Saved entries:
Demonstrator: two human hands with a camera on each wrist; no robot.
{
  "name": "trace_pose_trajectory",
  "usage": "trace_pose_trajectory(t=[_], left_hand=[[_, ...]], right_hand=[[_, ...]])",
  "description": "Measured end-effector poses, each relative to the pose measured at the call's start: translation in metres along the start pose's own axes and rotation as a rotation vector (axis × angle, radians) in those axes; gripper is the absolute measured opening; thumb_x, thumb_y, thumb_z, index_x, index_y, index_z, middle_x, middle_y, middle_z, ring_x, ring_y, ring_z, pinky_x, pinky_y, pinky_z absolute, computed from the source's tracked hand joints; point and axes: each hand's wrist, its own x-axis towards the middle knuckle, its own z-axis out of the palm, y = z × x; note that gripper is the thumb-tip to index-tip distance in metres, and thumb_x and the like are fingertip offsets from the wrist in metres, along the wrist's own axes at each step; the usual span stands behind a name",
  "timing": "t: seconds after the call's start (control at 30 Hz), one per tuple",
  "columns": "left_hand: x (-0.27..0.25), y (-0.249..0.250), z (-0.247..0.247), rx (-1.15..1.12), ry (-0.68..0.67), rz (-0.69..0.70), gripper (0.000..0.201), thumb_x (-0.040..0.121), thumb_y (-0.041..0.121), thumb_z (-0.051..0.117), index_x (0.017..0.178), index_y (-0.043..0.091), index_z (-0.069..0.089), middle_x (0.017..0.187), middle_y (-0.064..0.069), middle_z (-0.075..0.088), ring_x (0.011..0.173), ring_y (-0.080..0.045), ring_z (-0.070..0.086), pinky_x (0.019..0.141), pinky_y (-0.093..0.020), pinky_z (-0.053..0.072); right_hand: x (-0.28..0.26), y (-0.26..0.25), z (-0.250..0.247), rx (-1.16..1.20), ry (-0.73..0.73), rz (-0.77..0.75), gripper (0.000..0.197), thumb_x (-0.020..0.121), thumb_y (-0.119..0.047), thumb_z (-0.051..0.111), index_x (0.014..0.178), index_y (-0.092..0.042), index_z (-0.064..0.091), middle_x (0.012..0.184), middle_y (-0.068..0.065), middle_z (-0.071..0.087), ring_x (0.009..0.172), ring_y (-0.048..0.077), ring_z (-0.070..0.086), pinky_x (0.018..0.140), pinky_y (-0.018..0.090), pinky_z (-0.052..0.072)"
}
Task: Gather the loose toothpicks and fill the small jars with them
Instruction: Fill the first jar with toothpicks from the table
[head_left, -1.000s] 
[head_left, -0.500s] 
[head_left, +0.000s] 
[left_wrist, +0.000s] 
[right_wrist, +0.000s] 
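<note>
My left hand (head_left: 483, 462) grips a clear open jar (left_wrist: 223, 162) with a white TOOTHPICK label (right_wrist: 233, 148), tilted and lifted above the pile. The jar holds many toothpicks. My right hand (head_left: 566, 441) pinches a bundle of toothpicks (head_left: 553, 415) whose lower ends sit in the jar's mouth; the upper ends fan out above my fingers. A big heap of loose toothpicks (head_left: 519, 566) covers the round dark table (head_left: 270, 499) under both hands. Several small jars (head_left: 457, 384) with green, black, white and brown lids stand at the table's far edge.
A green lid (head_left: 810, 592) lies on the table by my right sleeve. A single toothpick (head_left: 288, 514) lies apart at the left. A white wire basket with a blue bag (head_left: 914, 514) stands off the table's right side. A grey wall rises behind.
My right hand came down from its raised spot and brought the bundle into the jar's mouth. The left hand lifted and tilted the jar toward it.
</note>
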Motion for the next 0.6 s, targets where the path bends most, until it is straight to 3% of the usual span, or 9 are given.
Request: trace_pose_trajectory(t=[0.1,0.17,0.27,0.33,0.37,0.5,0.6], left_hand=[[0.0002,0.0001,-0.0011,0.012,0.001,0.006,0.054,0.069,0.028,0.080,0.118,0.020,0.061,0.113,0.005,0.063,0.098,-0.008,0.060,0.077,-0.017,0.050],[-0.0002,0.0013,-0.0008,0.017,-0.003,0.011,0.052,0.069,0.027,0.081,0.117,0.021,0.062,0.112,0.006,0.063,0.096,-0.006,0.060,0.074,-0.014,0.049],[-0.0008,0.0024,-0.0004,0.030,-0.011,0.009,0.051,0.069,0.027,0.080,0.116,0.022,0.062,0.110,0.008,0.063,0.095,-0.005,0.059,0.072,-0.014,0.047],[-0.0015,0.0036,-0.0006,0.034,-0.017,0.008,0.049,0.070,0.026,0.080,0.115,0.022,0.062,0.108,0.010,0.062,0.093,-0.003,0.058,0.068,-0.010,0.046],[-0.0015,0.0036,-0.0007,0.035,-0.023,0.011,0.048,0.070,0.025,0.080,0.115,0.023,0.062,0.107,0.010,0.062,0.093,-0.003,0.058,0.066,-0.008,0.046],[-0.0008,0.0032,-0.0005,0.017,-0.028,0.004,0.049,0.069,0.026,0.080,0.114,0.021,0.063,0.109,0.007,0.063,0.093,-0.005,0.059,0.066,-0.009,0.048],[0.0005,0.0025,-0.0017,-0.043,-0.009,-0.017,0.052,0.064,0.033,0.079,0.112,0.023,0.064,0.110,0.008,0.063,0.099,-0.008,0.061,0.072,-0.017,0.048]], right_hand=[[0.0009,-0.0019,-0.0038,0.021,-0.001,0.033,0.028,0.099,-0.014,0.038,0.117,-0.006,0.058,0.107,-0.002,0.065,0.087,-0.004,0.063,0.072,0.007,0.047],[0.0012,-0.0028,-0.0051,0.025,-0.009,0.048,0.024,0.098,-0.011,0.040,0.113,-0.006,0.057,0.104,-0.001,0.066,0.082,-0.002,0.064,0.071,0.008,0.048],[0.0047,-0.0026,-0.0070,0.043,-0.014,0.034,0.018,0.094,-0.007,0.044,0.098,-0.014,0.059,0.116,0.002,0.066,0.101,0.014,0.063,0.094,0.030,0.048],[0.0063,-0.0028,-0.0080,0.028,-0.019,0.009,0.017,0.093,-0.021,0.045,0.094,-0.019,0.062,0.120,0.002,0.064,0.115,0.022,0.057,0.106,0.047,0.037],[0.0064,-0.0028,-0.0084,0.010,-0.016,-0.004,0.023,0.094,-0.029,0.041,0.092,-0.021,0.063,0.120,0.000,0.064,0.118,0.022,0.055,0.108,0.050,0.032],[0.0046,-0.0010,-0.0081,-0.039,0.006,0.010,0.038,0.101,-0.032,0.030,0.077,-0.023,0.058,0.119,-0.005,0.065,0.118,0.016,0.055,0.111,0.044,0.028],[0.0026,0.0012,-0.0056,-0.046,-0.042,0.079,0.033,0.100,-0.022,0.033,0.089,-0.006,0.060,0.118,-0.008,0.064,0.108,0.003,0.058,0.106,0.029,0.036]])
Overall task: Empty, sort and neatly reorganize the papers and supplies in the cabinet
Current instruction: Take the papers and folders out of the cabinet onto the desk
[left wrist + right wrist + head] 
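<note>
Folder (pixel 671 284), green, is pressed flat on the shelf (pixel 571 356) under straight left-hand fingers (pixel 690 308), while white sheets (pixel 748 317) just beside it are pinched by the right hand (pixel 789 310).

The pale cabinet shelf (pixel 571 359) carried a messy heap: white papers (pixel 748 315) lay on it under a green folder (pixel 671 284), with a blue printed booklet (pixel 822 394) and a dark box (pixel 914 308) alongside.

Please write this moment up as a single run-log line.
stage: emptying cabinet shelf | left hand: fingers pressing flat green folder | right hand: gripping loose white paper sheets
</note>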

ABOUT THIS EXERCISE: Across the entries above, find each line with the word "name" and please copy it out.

YOUR SOLUTION:
  "name": "trace_pose_trajectory",
  "description": "Measured end-effector poses, each relative to the pose measured at the call's start: translation in metres along the start pose's own axes and rotation as a rotation vector (axis × angle, radians) in those axes; gripper is the absolute measured opening; thumb_x, thumb_y, thumb_z, index_x, index_y, index_z, middle_x, middle_y, middle_z, ring_x, ring_y, ring_z, pinky_x, pinky_y, pinky_z absolute, computed from the source's tracked hand joints; point and axes: each hand's wrist, its own x-axis towards the middle knuckle, its own z-axis out of the palm, y = z × x; note that gripper is the thumb-tip to index-tip distance in metres, and thumb_x and the like are fingertip offsets from the wrist in metres, along the wrist's own axes at each step; the usual span stands behind a name",

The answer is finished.